* **THE TASK**:
Your task is to copy each line of the material that includes "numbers".

* **DATA PROVIDED**:
┏━━
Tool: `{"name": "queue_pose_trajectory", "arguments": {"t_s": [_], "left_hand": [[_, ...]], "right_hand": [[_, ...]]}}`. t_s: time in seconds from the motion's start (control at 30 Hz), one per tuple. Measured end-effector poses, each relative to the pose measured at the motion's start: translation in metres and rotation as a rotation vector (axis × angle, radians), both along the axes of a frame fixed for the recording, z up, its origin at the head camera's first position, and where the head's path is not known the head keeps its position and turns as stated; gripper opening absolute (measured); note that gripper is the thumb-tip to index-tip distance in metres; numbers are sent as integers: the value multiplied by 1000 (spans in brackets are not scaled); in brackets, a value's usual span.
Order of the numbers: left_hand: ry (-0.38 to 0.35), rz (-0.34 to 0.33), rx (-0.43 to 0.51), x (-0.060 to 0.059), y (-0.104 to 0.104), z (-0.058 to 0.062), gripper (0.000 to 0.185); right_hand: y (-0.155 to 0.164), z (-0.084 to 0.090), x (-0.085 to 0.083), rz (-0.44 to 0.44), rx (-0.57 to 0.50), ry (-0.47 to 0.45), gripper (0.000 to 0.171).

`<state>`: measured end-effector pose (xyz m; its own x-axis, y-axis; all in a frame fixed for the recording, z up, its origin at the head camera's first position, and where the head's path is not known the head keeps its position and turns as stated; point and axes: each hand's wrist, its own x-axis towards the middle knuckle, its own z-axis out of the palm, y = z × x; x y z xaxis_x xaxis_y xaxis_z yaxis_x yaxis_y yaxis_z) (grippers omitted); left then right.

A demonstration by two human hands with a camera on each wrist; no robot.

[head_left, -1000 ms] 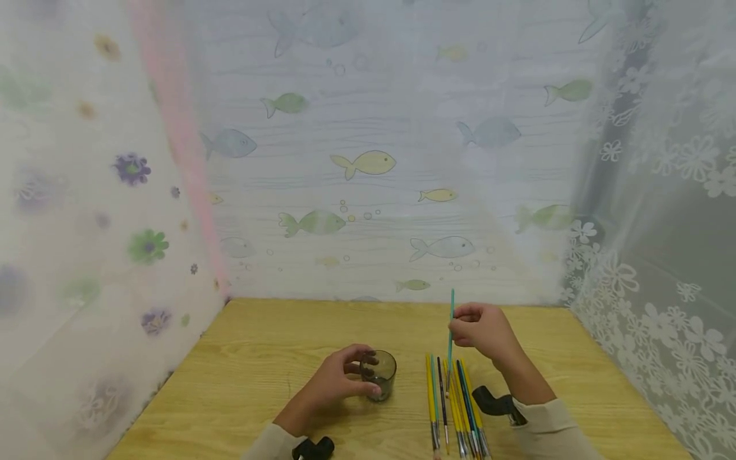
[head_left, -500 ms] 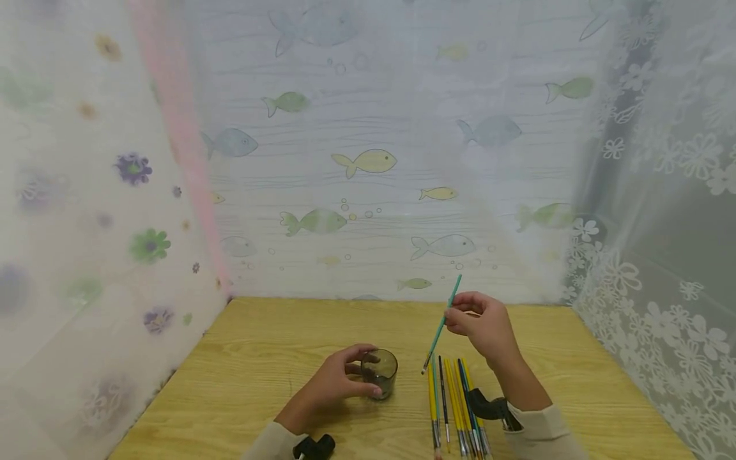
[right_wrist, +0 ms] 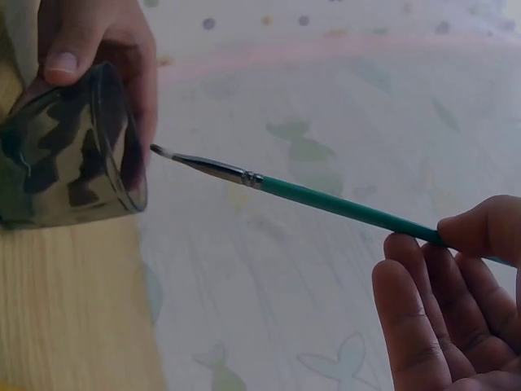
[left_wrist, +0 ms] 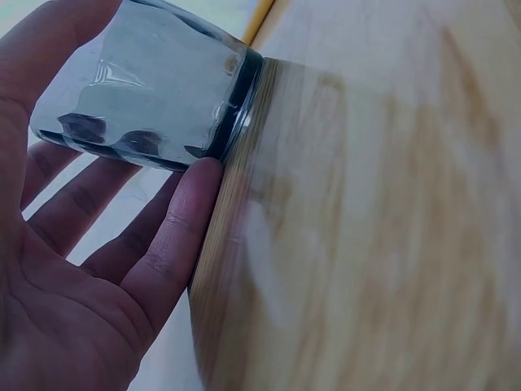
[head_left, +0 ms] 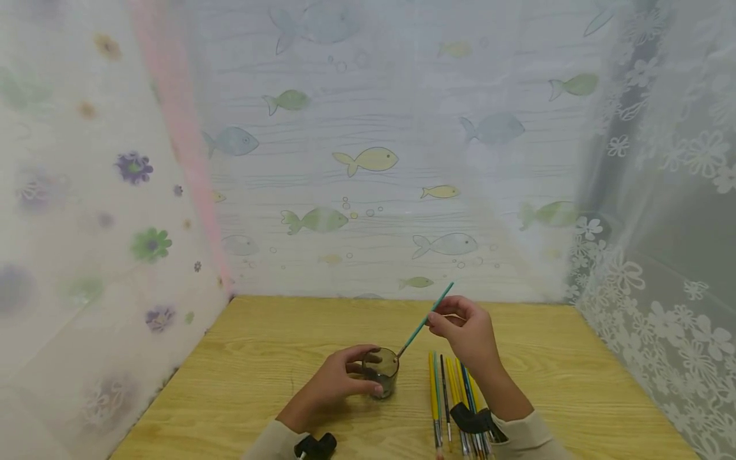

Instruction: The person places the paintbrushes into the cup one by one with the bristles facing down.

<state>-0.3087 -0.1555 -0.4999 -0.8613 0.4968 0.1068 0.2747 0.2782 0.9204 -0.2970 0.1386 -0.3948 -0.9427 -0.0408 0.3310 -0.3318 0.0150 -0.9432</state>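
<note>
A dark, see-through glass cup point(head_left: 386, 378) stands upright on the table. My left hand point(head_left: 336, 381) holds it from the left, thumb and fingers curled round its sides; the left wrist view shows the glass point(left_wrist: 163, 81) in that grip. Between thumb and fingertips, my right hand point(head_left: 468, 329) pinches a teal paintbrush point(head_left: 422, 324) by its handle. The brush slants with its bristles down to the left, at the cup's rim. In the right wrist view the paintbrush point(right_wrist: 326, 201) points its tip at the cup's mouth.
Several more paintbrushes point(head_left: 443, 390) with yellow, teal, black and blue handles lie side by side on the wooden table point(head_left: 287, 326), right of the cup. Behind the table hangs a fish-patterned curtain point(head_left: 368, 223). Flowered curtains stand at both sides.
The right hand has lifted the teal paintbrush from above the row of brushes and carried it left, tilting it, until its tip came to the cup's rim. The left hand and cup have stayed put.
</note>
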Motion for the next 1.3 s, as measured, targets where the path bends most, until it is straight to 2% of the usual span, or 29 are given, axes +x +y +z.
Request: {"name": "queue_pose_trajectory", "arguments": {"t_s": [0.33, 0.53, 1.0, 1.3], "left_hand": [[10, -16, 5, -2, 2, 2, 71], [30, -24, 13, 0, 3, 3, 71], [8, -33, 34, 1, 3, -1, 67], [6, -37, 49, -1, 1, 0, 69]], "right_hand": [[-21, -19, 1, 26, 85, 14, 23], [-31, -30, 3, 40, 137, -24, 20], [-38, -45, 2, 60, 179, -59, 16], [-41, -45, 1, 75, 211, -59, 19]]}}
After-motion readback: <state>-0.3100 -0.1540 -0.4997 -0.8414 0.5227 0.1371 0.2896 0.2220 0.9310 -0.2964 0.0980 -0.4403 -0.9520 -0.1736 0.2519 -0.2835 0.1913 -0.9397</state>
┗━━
* **SOLUTION TO THIS EXERCISE**:
Tool: `{"name": "queue_pose_trajectory", "arguments": {"t_s": [_], "left_hand": [[_, ...]], "right_hand": [[_, ...]]}}`. t_s: time in seconds from the motion's start (control at 30 Hz), one per tuple. Measured end-effector poses, each relative to the pose measured at the motion's start: translation in metres and rotation as a rotation vector (axis × angle, radians), both along the axes of a frame fixed for the recording, z up, its origin at the head camera's first position, and where the head's path is not known the head keeps its position and turns as stated; gripper opening absolute (measured); note that gripper is the thumb-tip to index-tip distance in metres; numbers are sent as integers: the value multiplied by 1000 (spans in brackets are not scaled); in brackets, a value's usual span.
Order of the numbers: left_hand: ry (-0.38 to 0.35), rz (-0.34 to 0.33), rx (-0.43 to 0.51), x (-0.060 to 0.059), y (-0.104 to 0.104), z (-0.058 to 0.062), gripper (0.000 to 0.185); right_hand: y (-0.155 to 0.164), z (-0.084 to 0.090), x (-0.085 to 0.083), rz (-0.44 to 0.44), rx (-0.57 to 0.50), ry (-0.47 to 0.45), gripper (0.000 to 0.171).

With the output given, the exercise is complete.